Small Talk, Big Talk

The New York Times recently published an interesting article pleading for an end to “small talk.”  Written by a man who is dealing with the end of an important relationship and a plunge back into the dating world, it tells of an experience in Costa Rica that convinced him that we should focus more on “big talk,” and his successful experiments in doing so on first dates and, most recently, in the workplace.

The thrust of the article is that small talk — talking about your commute, or the weather, or the local sports team — is a meaningless time-waster, and everyone knows it.  Why not move directly to the big stuff, and really learn something important about the person you are talking to?  So the writer has taken to asking first date questions like “What’s the most in love you’ve ever felt?” and “What place most inspired you and why?” and, during a business trip, asking a new colleague “Why did you fall in love with your wife?”

Businessteam at a meetingIf this is a new trend in social interaction in America, I’m glad I’m happily married.  I’m also glad I don’t work with this guy.

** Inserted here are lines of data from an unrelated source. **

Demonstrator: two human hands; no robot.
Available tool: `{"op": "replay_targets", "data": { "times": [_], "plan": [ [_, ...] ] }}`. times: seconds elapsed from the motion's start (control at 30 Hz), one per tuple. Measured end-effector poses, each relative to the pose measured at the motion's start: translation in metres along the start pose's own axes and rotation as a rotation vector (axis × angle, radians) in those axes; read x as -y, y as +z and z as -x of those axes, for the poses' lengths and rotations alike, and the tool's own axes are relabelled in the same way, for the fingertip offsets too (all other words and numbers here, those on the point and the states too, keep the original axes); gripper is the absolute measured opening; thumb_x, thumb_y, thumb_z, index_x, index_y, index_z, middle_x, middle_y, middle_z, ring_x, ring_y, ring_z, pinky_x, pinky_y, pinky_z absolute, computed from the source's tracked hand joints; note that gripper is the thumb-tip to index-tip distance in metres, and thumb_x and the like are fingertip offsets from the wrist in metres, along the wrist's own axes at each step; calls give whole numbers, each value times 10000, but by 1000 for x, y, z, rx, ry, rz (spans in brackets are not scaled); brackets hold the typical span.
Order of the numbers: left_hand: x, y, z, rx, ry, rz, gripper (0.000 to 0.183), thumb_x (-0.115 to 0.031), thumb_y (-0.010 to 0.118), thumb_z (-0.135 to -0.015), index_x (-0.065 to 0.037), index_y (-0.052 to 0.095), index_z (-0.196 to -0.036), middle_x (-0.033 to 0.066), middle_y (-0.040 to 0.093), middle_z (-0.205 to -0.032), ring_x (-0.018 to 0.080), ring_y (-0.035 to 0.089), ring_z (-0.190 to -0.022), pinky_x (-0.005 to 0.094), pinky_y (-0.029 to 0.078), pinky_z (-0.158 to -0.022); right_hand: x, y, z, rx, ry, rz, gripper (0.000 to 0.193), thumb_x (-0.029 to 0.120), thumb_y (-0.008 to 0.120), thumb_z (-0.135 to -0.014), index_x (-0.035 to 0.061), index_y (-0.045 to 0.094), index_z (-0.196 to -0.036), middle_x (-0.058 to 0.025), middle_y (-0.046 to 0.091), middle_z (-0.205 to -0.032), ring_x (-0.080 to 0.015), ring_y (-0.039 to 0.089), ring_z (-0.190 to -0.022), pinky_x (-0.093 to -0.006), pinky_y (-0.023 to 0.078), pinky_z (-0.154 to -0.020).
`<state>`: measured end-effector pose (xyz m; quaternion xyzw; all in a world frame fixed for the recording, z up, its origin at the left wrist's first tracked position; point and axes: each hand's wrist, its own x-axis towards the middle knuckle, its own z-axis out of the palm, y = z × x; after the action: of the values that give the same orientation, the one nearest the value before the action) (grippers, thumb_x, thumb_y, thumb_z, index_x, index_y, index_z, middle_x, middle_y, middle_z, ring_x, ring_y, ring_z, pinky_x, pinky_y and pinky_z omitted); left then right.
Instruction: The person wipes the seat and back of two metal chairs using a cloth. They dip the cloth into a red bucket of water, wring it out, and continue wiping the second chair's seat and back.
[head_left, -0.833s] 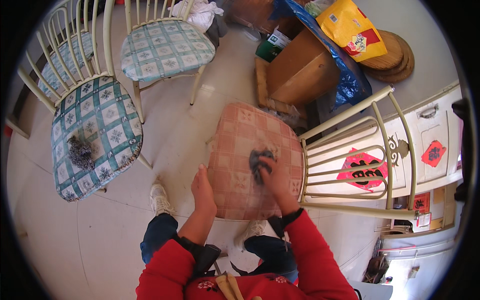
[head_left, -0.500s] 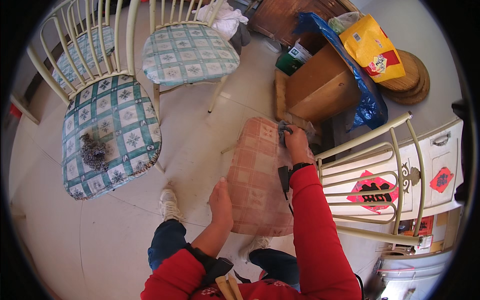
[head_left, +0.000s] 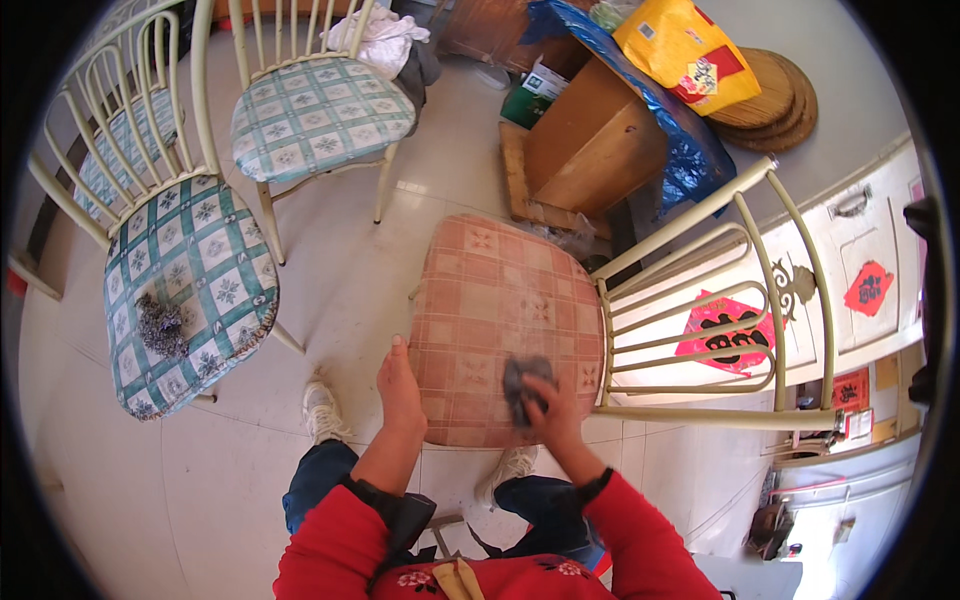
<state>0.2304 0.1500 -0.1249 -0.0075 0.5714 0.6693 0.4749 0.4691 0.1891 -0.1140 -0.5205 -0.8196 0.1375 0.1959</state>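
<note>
In front of me stands a cream metal chair whose seat [head_left: 480,300] wears a faded pink checked cover. My right hand [head_left: 556,410] is closed over a dark grey cloth [head_left: 522,385], pressed against the seat's near right part. This hand is slightly blurred. My left hand [head_left: 402,390] rests against the seat's left edge with a straight digit pointing away from me; the other fingers are mostly hidden, and nothing shows in it. The chair's backrest [head_left: 690,320] points to the right.
To the left, a green checked chair seat [head_left: 225,290] carries a dark shaggy clump [head_left: 162,325]. Another green checked chair [head_left: 320,115] stands behind. Far right are a brown box [head_left: 595,140], blue plastic sheet [head_left: 690,165], yellow bag [head_left: 690,55] and round wooden boards [head_left: 775,100]. My shoes flank the chair's near side.
My right hand has brought the cloth from the seat's far right corner to its near right part. My left hand remains at the left edge. The whole view has shifted.
</note>
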Motion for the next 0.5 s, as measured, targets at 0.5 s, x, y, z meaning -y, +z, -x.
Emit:
{"op": "replay_targets", "data": {
  "times": [0.5],
  "plan": [
    [-1,2,4,-15,-54,-30,623,-438,486,-957,53,455,-1338,155,441,-1403,232,377,-1310,342,258,-1097,-54,6,-172,-61,107,38,287,212,674,-780,164,696,-1062,-190,647,-1012,-357,611,-966,-419,494,-824]
  ]
}}
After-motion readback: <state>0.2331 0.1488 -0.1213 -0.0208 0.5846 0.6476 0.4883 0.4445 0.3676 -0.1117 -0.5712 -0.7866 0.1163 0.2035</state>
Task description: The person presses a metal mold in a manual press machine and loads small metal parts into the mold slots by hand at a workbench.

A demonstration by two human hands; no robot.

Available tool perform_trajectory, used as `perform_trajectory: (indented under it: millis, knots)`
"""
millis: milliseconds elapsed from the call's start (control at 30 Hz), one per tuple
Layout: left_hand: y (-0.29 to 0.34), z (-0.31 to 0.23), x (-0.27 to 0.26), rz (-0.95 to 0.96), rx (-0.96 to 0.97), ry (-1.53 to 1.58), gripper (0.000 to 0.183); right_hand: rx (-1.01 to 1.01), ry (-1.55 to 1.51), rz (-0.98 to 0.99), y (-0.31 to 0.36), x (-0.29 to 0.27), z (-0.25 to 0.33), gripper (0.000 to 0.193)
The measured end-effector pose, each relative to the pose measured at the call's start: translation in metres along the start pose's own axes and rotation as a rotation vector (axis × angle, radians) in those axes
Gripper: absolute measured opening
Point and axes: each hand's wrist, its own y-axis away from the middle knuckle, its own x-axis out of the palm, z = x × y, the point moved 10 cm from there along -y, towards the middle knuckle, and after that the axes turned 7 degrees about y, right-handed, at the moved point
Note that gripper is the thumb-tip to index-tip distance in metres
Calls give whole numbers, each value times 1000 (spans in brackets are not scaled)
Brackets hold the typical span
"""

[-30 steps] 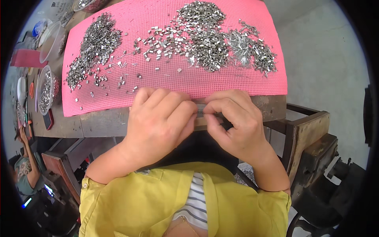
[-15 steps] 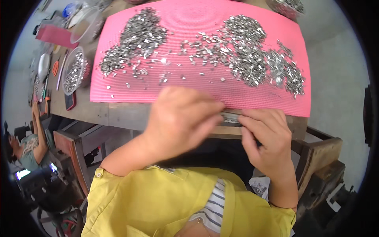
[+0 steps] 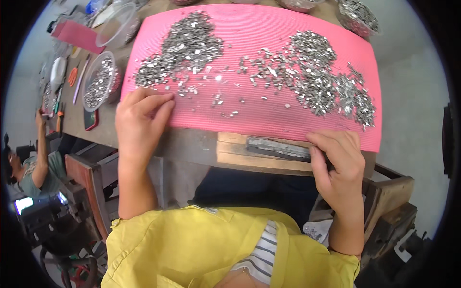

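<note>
My left hand (image 3: 140, 120) is over the left front corner of a ribbed pink mat (image 3: 197, 115). Its thumb and fingertips are pinched together beside a heap of small shiny metal pieces (image 3: 192, 43); anything between them is too small to make out. My right hand (image 3: 342, 161) grips the right end of a narrow dark grey bar (image 3: 278, 148) with a rough, lighter strip along its top. That bar rests on a light wooden board (image 3: 231, 152) at the table's front edge. A second heap of metal pieces (image 3: 314, 89) spreads over the mat's right half.
Left of the mat stand a clear tub of metal pieces (image 3: 99, 84), a phone in a red-edged case (image 3: 90, 119) and orange-handled tools (image 3: 73, 76). Another filled tub (image 3: 357, 19) is at the back right. At far left sits another person (image 3: 41, 165).
My left hand has moved from the bar to the left corner of the mat, uncovering the bar and board. My right hand stays at the bar's end. The view has shifted slightly.
</note>
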Motion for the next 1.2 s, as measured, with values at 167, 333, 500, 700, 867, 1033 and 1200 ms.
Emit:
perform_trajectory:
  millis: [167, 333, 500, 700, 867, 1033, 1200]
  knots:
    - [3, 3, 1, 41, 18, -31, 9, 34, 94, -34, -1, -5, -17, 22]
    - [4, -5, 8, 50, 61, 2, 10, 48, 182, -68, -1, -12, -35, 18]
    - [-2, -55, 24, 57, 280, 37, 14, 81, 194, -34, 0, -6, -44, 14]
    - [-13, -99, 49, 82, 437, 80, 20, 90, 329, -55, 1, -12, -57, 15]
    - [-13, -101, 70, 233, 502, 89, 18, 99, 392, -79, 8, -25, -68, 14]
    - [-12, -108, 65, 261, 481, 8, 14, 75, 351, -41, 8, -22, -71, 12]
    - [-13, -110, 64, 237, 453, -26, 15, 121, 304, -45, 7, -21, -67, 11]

I happen to think that small talk serves an extremely useful social purpose.  Some people are eager to share intimate details about their lives with the world at large, and no doubt would welcome intrusive personal questions from somebody they just met, but most of us don’t.  If I were on a business trip with a brand new colleague and they asked me a question about how I fell in love with my wife, I would find such a question incredibly presumptuous and off-putting, and I wouldn’t answer it.  Sorry, but it’s going to take a while for me to decide whether a workplace colleague will end up a close personal friend.  And it’s hard for me to believe that at least some women who were asked “What’s the most in love you’ve ever felt?” on a first date wouldn’t groan inwardly, question whether they’ve been hooked up with a creepy potential stalker, and head for the exits as quickly and gracefully as possible.

Small talk allows you to get to know a person before you decide whether to broach weightier topics.  Sure, the substance of the small talk might be meaningless, but the nature of the small talk can tell you a lot about the person across the table.  Does the person have a sense of humor?  Does the person seem thoughtful or thoughtless, smart or dumb, well-mannered or crude?  Is the person so self-absorbed and egotistical that they end up talking entirely about himself?

And that last point is an important one.  People who immediately ask questions about “big talk” topics clearly want to share their own deeply personal experiences; they no doubt ask the pointed questions with the expectation that they will get the same question in return and then launch into their own stories.  There’s a fair amount of conceit in that; the lives of complete strangers just aren’t that compelling.  Small talk prevents me from being awkwardly inundated by the intimate affairs and feelings of people I don’t know.

I come down strongly in favor of small talk.